Il roulait lentement afin d’inspecter les numéros peints sur le trottoir. Je le laissai faire, pour essayer d’apercevoir la vallée entre les maisons. Le soir tombait, déjà de nombreuses lumières s’étaient allumées tout en bas. Finalement, il arrêta la voiture devant une maison située dans un virage.

— Nous y sommes.

C’était une petite construction en bois. De devant, les pylônes qui la soutenaient étaient invisibles, et elle semblait flotter au-dessus du précipice. Nous l’observâmes l’un et l’autre pendant un long moment, sans faire un geste pour descendre de voiture.

— Et si elle connaît la maison ? lui demandai-je.

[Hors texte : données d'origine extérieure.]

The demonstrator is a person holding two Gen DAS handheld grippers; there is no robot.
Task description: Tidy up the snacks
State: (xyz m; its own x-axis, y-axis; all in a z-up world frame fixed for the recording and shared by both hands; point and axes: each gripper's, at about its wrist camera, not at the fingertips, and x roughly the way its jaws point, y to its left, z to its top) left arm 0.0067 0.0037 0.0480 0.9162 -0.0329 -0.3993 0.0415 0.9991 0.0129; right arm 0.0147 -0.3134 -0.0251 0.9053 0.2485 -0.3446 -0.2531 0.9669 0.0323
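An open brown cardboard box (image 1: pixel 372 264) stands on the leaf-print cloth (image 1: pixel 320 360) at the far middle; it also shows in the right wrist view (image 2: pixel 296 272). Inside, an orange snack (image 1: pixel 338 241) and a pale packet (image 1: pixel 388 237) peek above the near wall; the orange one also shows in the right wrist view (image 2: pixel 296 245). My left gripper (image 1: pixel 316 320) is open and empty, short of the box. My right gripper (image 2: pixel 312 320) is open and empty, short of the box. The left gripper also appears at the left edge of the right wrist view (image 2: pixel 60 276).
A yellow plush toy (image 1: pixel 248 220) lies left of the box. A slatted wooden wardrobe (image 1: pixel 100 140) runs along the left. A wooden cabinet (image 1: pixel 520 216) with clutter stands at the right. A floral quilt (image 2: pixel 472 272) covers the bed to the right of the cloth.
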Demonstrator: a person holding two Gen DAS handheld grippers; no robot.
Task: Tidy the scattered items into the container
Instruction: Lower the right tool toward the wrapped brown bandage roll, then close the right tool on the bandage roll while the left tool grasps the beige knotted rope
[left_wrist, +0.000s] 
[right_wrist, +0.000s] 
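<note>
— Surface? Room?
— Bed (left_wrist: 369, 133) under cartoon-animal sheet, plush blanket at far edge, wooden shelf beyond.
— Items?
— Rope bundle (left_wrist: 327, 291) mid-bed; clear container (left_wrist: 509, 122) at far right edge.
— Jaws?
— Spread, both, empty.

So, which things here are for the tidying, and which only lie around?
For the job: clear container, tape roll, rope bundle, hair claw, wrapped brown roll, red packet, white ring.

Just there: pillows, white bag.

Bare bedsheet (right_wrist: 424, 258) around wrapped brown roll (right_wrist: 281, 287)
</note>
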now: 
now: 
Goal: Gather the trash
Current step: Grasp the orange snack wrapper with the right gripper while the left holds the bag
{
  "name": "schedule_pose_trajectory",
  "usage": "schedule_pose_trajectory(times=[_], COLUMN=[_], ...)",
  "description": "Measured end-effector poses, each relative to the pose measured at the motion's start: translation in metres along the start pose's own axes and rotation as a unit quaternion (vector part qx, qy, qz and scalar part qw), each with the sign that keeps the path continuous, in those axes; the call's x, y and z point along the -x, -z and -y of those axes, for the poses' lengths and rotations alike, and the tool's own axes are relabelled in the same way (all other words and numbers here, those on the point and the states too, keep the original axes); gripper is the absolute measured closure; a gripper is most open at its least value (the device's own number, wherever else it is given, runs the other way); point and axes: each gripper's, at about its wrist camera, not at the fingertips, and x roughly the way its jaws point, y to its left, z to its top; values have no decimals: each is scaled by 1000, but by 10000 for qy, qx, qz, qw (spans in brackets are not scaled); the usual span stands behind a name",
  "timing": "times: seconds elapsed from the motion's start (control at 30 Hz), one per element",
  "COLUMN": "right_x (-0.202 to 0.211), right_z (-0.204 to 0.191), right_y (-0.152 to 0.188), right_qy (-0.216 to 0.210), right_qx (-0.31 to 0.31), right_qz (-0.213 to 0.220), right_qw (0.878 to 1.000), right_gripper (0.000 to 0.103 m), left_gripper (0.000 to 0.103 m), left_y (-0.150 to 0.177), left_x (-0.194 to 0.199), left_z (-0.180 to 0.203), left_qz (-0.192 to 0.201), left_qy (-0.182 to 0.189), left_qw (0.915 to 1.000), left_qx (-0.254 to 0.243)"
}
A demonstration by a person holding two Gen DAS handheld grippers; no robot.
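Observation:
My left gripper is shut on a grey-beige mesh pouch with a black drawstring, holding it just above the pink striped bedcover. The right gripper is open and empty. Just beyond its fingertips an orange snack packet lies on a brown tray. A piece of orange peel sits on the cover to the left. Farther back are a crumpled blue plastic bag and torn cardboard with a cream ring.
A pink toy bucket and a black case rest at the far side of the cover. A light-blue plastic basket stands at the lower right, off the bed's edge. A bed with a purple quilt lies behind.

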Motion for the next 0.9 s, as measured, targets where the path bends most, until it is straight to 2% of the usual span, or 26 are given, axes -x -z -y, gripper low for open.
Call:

— Rachel ? Impossible, Jack. Moi, je la connais grâce à Clearmountain. Nous en avons parlé tout à fait par hasard. Certains gars du bureau local s’en servent à l’occasion, si vous voyez ce que je veux dire. Quand ils sont avec quelqu’un qu’ils ne peuvent pas ramener chez eux.

Je le regardai ; il me fit un clin d’œil complice.

— Allons inspecter les lieux, dit-il. N’oubliez pas vos affaires.

Il y avait une sorte de petit coffre blindé à l’entrée. Backus, qui connaissait la combinaison, l’ouvrit et prit la clé qui se trouvait à l’intérieur pour déverrouiller la porte.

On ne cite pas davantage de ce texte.